_What you should do:_
Once you find the line with "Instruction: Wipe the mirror" in the data below, transcribe exactly each line from there to the line with "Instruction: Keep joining", inclusive, and nothing else. Drop the pictures.

_Input:_

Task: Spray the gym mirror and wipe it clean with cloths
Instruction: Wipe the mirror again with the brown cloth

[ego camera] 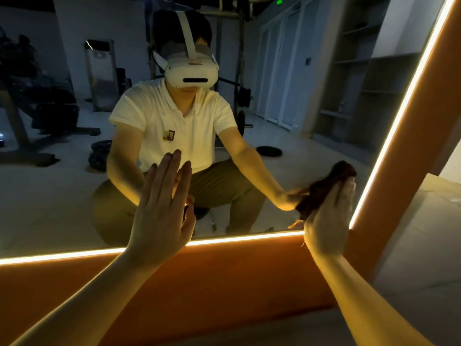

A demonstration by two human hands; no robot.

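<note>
Brown, soft cloth [324, 191] is bunching under my right hand [329, 221], which is pressing it with mostly straight fingers against the mirror [50, 196] near its lower right corner, beside the glowing light strip [249, 238]. My left hand [162, 203] is resting open and flat on the mirror. I am judging the cloth light and limp, best pinned under the palm, and the mirror hard, slick and breakable.
</note>
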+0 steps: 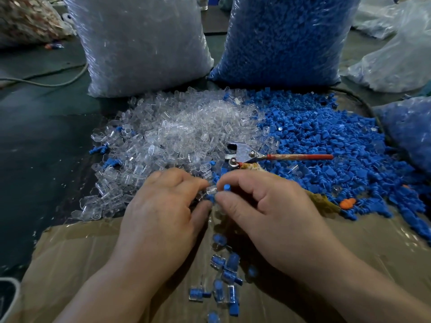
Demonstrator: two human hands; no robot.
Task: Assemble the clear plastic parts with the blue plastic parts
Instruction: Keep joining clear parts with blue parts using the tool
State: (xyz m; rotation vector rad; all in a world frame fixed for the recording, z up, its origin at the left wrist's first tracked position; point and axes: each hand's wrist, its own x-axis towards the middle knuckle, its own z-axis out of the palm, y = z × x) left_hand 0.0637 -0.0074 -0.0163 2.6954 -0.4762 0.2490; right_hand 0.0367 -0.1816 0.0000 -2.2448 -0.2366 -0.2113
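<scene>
Mating step in hand: left hand (163, 206) pinches clear part (211, 190), right hand (261, 206) pinches blue part (227, 187) just beside it, above cardboard (93, 252) edge; next move probably needs the blue part aligned with the clear opening, then pressed home.

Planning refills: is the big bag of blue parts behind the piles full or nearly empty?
Full: the bag of blue parts bulges, packed with blue pieces to the picture's top edge; its mouth is unseen.
</scene>
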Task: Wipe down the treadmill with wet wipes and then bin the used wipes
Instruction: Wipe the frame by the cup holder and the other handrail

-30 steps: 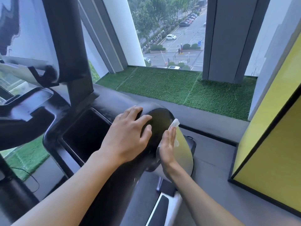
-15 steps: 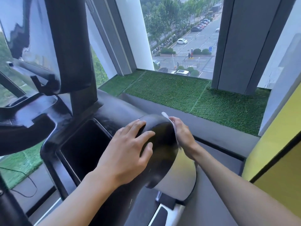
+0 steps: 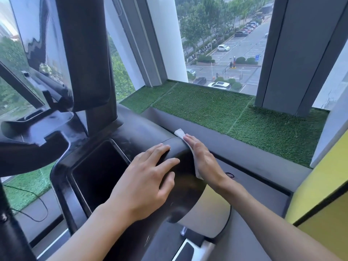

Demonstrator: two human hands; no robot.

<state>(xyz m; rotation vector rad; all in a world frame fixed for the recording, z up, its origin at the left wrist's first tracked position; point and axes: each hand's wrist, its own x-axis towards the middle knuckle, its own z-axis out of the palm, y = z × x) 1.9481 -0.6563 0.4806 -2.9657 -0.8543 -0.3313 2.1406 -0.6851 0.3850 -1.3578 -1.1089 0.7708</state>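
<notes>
1. Black plastic forms the treadmill (image 3: pixel 131 132) console, which fills the left and centre of the head view; an upright post (image 3: pixel 88 53) rises from it, and a deep rectangular storage pocket (image 3: pixel 98 172) is recessed just left of the hands.
2. Left hand (image 3: pixel 148 183): laid palm-down on the rounded black end of the handrail housing (image 3: pixel 180 178), fingers spread and relaxed, gripping nothing. The placement reads as a brace that steadies the body while the other hand works.
3. Wet wipe (image 3: pixel 179 133): a white sheet on the far right face of the housing. One corner shows beyond the fingertips and an edge shows below the palm; the rest is hidden under the hand.
4. Right hand (image 3: pixel 203 159): flat, fingers extended together, pressing the wipe against the curved surface instead of pinching it. A flat palm spreads pressure and lets the sheet follow the curve.
5. Right of the machine lie a grey ledge (image 3: pixel 254 153), a strip of artificial turf (image 3: pixel 235 112) at the window, and a yellow panel (image 3: pixel 320 194).
6. Stage, as judged: wiping under way. No bin is visible, so disposal is not yet done.
</notes>
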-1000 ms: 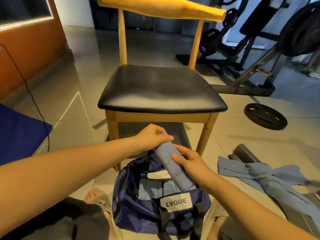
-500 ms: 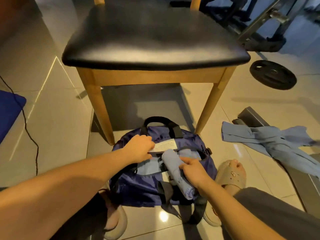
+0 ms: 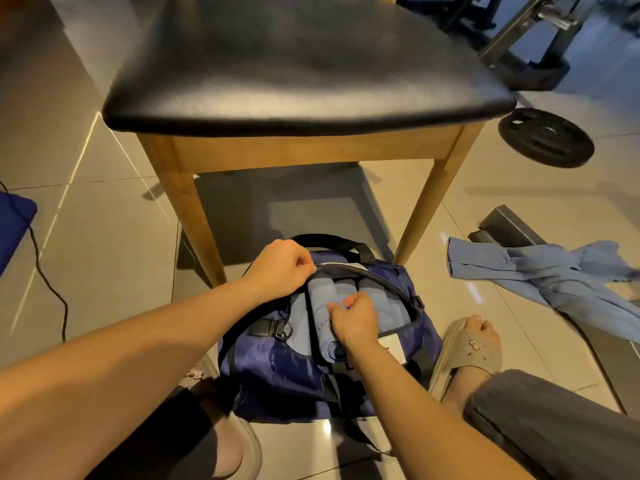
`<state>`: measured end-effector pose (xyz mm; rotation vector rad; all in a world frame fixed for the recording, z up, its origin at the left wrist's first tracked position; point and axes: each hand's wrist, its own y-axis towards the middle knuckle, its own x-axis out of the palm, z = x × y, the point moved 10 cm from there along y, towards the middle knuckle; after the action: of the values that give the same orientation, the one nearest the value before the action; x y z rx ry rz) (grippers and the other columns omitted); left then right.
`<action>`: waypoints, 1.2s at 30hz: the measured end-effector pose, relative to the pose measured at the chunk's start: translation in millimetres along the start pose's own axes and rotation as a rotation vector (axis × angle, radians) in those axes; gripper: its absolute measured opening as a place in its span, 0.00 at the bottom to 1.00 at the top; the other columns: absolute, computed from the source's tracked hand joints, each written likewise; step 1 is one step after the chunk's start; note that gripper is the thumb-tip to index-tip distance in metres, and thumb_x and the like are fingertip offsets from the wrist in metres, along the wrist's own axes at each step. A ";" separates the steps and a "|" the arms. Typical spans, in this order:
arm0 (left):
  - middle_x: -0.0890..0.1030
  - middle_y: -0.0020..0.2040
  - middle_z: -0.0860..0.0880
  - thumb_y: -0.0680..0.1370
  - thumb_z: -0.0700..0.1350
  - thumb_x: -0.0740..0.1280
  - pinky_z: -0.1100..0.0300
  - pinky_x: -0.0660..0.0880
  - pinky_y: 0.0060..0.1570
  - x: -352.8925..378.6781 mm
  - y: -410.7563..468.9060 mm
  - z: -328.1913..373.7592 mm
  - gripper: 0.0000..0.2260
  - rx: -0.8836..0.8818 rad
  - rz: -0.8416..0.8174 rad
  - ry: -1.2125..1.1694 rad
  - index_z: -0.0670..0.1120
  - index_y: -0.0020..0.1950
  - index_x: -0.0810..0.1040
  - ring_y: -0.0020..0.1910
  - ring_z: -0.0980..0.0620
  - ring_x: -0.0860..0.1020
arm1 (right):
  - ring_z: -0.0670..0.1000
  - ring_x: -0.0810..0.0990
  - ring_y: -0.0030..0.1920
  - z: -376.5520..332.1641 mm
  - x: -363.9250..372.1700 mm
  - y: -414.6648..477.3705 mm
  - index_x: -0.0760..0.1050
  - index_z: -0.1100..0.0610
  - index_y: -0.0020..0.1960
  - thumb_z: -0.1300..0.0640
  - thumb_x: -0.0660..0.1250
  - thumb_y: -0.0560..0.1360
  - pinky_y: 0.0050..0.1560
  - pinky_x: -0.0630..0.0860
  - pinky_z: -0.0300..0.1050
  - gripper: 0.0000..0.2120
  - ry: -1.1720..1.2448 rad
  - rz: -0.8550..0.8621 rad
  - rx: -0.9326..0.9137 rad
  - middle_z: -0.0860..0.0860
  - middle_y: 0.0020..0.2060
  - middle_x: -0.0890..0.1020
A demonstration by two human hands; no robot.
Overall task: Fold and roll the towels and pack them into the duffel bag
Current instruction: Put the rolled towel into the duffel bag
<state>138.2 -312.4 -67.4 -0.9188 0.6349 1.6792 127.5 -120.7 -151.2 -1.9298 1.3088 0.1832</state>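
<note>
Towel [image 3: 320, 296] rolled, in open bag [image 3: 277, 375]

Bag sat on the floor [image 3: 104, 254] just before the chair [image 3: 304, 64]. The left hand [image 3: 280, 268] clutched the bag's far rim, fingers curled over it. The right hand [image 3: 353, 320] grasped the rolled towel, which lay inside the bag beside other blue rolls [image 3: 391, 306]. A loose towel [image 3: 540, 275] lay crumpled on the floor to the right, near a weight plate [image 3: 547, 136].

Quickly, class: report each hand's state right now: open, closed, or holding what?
Left hand: closed, pinching the rim of the duffel bag.
Right hand: closed, gripping the rolled towel inside the duffel bag.
</note>
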 end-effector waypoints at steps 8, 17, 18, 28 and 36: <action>0.83 0.34 0.44 0.69 0.44 0.66 0.43 0.80 0.36 49.9 -10.0 -45.5 0.08 -0.107 -0.340 0.119 0.43 0.37 0.83 0.36 0.43 0.82 | 0.58 0.78 0.45 7.7 10.6 7.5 0.69 0.53 0.44 0.54 0.72 0.77 0.47 0.74 0.48 0.11 -0.021 0.071 -0.023 0.54 0.43 0.80; 0.80 0.52 0.48 0.81 0.53 0.67 0.54 0.70 0.45 75.1 -9.2 -13.5 0.12 0.122 -0.315 0.275 0.51 0.61 0.84 0.52 0.46 0.78 | 0.52 0.68 0.35 7.9 20.6 -4.5 0.69 0.56 0.49 0.60 0.70 0.76 0.37 0.66 0.47 0.09 0.073 -0.019 -0.105 0.51 0.35 0.71; 0.81 0.50 0.47 0.82 0.51 0.66 0.53 0.71 0.43 77.3 -8.2 -12.8 0.11 0.115 -0.305 0.259 0.51 0.56 0.86 0.50 0.45 0.78 | 0.51 0.68 0.35 7.6 22.9 -6.9 0.69 0.56 0.52 0.61 0.69 0.74 0.37 0.65 0.47 0.11 0.089 -0.073 -0.106 0.50 0.36 0.70; 0.81 0.43 0.46 0.80 0.45 0.66 0.46 0.75 0.44 71.9 -6.5 -12.4 0.10 0.124 -0.230 0.128 0.44 0.42 0.82 0.43 0.46 0.78 | 0.54 0.80 0.50 25.9 24.7 7.2 0.81 0.60 0.63 0.70 0.66 0.76 0.53 0.77 0.45 0.17 0.214 -0.040 0.009 0.57 0.55 0.83; 0.80 0.62 0.48 0.71 0.63 0.75 0.53 0.74 0.57 97.9 -10.6 -16.8 0.32 0.086 -0.442 0.229 0.44 0.68 0.79 0.60 0.47 0.78 | 0.55 0.79 0.48 11.4 2.6 -2.3 0.78 0.64 0.54 0.65 0.65 0.77 0.54 0.78 0.52 0.07 -0.075 -0.124 -0.128 0.54 0.46 0.80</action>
<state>139.6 -269.0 -157.4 -1.1066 0.5979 1.1564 133.9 -114.6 -159.1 -2.0846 1.1484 0.2801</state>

_Answer to this task:_
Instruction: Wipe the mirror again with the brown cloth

[ego camera] 

A demonstration by two human hands; no robot.

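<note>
Brown, soft cloth [324, 191] is bunching under my right hand [329, 221], which is pressing it with mostly straight fingers against the mirror [50, 196] near its lower right corner, beside the glowing light strip [249, 238]. My left hand [162, 203] is resting open and flat on the mirror. I am judging the cloth light and limp, best pinned under the palm, and the mirror hard, slick and breakable.
</note>
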+0 steps: 
Demonstrator: two human hands; no robot.
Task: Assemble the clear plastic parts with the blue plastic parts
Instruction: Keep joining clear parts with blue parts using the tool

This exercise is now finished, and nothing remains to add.